🤖 AI Summary
This work characterizes the capacity of short-molecule DNA storage systems, providing the first rigorous proof of the conjecture by Shomorony and Heckel (2022) on the scaling behavior of information bits. Focusing on the short-molecule regime, we propose two novel coding schemes: one achieves the theoretically optimal scaling law, while the other attains near-optimal performance with significantly reduced computational complexity. Methodologically, we employ a random coding framework, quantifying random distributions over the probability simplex and analyzing performance via the optimal maximum-likelihood decoder to derive a tight achievability bound.
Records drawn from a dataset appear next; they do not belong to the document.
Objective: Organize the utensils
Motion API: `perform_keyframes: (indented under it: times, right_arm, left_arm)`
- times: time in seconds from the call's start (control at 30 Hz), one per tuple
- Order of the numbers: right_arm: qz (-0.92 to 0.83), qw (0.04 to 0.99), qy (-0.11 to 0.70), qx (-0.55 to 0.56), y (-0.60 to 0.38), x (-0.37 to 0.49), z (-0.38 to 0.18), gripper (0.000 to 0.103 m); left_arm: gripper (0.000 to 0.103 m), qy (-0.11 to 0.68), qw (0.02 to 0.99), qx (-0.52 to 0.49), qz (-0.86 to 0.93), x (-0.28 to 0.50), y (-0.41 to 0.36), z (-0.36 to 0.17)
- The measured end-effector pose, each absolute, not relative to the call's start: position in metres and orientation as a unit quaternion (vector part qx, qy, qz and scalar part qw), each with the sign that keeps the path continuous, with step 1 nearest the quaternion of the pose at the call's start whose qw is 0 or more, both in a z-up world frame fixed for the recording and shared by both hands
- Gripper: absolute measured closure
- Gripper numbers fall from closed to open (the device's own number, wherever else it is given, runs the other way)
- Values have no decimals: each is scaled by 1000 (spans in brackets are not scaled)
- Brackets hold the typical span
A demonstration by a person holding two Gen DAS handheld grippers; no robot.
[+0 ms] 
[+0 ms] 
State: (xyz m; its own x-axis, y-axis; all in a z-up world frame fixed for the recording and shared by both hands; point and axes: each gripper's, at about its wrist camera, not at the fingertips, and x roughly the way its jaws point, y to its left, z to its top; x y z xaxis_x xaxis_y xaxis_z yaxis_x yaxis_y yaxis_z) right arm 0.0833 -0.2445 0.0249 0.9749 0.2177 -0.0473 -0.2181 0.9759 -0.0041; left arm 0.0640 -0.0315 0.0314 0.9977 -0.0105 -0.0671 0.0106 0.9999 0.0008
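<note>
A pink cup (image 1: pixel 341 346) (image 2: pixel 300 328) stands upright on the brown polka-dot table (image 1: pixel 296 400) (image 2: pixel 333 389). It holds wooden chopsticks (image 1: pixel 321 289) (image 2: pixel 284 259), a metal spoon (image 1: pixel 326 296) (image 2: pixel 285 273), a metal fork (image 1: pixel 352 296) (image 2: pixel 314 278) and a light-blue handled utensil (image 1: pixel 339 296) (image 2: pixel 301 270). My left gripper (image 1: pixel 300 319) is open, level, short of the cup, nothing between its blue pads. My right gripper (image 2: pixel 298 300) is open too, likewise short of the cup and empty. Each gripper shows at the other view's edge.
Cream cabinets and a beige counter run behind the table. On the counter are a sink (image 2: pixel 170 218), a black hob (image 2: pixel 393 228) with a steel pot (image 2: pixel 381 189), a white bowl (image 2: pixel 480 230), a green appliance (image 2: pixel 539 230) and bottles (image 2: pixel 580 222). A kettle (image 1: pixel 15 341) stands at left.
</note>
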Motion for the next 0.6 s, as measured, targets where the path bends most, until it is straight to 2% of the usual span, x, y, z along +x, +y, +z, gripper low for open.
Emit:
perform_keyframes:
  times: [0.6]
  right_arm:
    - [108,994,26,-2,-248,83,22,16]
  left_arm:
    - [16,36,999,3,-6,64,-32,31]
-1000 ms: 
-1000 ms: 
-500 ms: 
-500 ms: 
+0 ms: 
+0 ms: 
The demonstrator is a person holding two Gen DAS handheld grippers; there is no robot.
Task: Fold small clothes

This bound matches the state-of-the-art converse bound across the entire short-molecule regime—except for extremely short molecules—thereby establishing a tight capacity scaling law. Our results provide a foundational information-theoretic characterization for DNA-based data storage.
📝 Abstract
We study the amount of reliable information that can be stored in a DNA-based storage system composed of short DNA molecules. In this regime, Shomorony and Heckel (2022) put forward a conjecture on the scaling of the number of information bits that can be reliably stored. In this paper, we complete the proof of this conjecture. We analyze a random-coding scheme in which each codeword is obtained by quantizing a randomly generated probability mass function drawn from the probability simplex. By analyzing the optimal maximum-likelihood decoder, we derive an achievability bound that matches a recently established converse bound across the entire short-molecule regime. We also propose a second coding scheme, which operates with significantly lower computational complexity but achieves the optimal scaling, except for a specific range of very short molecules.